Task directions → Print the line that contains "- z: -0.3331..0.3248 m" and every line that follows it in the data below, ending with the final line; include nothing else.
◆ ◆ ◆ ◆ ◆
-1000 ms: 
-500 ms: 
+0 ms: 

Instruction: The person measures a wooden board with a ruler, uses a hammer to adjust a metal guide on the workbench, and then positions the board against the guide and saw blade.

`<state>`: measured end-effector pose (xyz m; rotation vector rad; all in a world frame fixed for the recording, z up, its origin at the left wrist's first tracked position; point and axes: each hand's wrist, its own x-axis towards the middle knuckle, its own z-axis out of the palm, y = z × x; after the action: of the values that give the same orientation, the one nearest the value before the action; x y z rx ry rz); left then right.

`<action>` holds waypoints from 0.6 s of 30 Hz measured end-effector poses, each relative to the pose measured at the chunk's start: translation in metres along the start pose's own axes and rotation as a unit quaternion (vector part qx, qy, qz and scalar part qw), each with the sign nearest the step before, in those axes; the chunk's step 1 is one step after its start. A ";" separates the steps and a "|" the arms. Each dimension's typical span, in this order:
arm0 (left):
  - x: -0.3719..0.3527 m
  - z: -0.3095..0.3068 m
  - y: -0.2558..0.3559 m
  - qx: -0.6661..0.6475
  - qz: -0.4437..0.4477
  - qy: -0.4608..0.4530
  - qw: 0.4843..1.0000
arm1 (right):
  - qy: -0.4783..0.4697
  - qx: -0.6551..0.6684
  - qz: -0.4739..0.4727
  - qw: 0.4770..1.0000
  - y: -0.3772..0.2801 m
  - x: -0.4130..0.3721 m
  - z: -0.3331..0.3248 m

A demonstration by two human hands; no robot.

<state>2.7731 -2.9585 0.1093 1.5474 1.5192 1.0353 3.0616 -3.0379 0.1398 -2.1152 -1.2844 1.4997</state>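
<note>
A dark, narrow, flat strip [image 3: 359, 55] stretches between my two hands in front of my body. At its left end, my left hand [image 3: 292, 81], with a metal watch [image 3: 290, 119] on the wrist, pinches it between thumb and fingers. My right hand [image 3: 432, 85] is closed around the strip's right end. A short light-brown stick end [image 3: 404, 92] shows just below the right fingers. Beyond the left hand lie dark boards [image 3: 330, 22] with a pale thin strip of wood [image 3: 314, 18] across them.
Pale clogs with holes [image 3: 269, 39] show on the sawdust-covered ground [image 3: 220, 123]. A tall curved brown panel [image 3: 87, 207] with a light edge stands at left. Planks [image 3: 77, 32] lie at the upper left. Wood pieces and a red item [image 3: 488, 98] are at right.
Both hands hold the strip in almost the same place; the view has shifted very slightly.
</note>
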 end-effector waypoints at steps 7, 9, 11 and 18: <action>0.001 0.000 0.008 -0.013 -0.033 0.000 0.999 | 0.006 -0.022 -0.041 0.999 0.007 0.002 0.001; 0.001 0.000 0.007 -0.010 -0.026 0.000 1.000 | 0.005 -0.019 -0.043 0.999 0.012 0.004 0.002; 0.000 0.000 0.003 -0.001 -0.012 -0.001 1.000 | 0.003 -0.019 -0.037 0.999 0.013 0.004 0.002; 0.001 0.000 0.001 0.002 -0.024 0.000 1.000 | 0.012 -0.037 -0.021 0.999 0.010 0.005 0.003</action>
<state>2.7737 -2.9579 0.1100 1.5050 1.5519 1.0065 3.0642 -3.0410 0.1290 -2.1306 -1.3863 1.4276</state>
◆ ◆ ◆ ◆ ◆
Worked solution →
  - z: -0.3331..0.3248 m

A demonstration by two human hands; no robot.

<state>2.7731 -2.9585 0.1093 1.5474 1.5192 1.0353 3.0616 -3.0379 0.1398 -2.1152 -1.2844 1.4997</state>
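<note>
A dark, narrow, flat strip [image 3: 359, 55] stretches between my two hands in front of my body. At its left end, my left hand [image 3: 292, 81], with a metal watch [image 3: 290, 119] on the wrist, pinches it between thumb and fingers. My right hand [image 3: 432, 85] is closed around the strip's right end. A short light-brown stick end [image 3: 404, 92] shows just below the right fingers. Beyond the left hand lie dark boards [image 3: 330, 22] with a pale thin strip of wood [image 3: 314, 18] across them.
Pale clogs with holes [image 3: 269, 39] show on the sawdust-covered ground [image 3: 220, 123]. A tall curved brown panel [image 3: 87, 207] with a light edge stands at left. Planks [image 3: 77, 32] lie at the upper left. Wood pieces and a red item [image 3: 488, 98] are at right.
Both hands hold the strip in almost the same place; the view has shifted very slightly.
</note>
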 end-effector waypoints at steps 7, 9, 11 and 18: <action>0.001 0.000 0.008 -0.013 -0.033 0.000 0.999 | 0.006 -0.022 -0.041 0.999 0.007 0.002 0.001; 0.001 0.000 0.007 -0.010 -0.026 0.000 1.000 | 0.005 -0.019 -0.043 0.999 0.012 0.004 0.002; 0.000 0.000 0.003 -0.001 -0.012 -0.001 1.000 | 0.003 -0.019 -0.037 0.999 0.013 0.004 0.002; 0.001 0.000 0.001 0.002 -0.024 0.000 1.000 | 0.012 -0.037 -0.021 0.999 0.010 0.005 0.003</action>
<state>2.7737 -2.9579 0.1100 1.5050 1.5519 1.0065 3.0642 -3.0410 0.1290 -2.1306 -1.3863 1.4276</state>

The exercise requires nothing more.